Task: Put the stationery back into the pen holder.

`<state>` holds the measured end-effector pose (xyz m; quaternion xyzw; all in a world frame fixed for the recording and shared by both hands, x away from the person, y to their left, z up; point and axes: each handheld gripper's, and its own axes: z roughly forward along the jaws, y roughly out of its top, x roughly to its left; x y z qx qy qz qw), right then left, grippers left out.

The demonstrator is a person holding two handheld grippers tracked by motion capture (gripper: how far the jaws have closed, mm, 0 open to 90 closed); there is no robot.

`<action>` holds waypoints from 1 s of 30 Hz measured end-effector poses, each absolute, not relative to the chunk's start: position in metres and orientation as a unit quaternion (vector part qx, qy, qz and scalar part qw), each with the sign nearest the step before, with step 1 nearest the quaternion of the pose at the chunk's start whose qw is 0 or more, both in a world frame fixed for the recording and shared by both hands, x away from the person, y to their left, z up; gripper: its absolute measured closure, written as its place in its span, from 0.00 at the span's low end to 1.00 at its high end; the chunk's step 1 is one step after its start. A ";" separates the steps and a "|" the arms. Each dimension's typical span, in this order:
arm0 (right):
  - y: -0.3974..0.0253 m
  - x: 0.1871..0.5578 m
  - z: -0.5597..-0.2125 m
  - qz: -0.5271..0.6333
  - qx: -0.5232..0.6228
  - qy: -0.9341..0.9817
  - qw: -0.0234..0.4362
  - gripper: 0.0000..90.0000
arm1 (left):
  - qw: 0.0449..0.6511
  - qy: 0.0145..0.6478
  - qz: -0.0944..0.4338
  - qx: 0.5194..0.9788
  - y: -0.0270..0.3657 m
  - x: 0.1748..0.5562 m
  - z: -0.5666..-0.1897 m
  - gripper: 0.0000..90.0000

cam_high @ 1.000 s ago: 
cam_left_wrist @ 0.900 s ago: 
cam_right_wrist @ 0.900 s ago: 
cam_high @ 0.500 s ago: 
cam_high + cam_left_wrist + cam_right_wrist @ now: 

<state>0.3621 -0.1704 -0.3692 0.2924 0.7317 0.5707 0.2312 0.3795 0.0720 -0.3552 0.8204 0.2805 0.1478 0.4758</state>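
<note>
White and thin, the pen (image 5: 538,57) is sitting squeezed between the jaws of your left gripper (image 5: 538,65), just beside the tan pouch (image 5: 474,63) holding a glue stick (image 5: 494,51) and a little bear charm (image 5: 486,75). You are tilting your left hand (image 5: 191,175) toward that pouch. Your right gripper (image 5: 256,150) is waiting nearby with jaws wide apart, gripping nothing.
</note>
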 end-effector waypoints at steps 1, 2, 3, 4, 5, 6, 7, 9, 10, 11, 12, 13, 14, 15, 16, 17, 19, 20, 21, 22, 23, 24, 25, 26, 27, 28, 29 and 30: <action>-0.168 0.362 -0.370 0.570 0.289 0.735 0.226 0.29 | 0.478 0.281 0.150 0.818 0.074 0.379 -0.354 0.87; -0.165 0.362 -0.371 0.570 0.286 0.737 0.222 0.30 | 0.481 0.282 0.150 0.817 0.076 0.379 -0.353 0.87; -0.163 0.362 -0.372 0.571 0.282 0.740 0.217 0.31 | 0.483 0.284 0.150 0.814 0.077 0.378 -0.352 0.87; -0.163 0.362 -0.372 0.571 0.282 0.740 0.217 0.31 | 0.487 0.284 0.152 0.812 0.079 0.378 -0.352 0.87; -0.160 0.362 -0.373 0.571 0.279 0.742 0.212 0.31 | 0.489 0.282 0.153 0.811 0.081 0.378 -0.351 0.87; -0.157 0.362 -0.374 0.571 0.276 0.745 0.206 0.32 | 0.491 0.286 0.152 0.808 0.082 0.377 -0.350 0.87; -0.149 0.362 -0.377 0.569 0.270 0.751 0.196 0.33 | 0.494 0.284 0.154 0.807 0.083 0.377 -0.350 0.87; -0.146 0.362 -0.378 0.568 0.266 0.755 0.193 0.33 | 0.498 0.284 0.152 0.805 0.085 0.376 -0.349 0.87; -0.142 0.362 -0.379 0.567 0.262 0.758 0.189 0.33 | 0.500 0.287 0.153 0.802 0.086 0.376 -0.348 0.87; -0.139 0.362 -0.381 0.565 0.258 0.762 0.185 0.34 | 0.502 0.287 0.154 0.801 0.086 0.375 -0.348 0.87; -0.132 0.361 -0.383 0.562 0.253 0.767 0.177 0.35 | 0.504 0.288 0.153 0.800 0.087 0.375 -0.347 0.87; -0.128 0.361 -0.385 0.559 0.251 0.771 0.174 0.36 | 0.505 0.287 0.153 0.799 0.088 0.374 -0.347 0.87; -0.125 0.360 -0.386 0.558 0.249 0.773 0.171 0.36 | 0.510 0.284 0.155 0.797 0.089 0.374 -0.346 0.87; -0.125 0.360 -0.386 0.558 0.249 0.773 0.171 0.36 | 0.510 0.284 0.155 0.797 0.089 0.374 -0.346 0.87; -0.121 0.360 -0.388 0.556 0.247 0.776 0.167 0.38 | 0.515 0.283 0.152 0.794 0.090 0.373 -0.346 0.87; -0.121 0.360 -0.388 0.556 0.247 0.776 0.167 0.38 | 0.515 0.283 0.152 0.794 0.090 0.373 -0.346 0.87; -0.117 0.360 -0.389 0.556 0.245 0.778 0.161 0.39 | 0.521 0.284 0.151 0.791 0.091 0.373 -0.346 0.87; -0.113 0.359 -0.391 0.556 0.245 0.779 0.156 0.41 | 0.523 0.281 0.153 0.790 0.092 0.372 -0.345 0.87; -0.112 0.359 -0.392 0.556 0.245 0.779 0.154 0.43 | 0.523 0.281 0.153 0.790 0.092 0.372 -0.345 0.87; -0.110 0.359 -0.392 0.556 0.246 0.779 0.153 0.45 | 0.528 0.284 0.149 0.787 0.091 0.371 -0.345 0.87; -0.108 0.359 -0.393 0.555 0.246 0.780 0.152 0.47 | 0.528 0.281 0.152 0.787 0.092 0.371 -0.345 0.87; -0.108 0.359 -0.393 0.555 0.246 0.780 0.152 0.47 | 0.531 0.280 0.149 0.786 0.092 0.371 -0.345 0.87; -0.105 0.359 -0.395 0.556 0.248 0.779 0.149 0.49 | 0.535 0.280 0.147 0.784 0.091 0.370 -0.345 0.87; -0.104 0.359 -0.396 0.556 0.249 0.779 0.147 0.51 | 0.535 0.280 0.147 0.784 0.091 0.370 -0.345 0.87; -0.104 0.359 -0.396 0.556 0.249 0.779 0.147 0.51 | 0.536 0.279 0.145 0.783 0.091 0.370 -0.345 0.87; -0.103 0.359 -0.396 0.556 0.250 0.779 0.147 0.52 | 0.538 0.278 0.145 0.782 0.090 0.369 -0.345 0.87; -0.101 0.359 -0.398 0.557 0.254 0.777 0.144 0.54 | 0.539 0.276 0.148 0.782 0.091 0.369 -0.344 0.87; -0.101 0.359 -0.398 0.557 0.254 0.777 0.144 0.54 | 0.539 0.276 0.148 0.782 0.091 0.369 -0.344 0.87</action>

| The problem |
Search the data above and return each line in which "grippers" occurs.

| Your solution |
`<state>` holds the measured end-effector pose (xyz m; quaternion xyzw; all in a world frame fixed for the recording and shared by both hands, x away from the person, y to their left, z up; point and axes: each handheld gripper's, and its own axes: z roughly forward along the jaws, y roughly out of its top, x roughly to its left; x y z qx qy qz qw), right then left, grippers left out.
The demonstrator is a person holding two handheld grippers tracked by motion capture (gripper: how far the jaws have closed, mm, 0 open to 90 closed); there is no robot.

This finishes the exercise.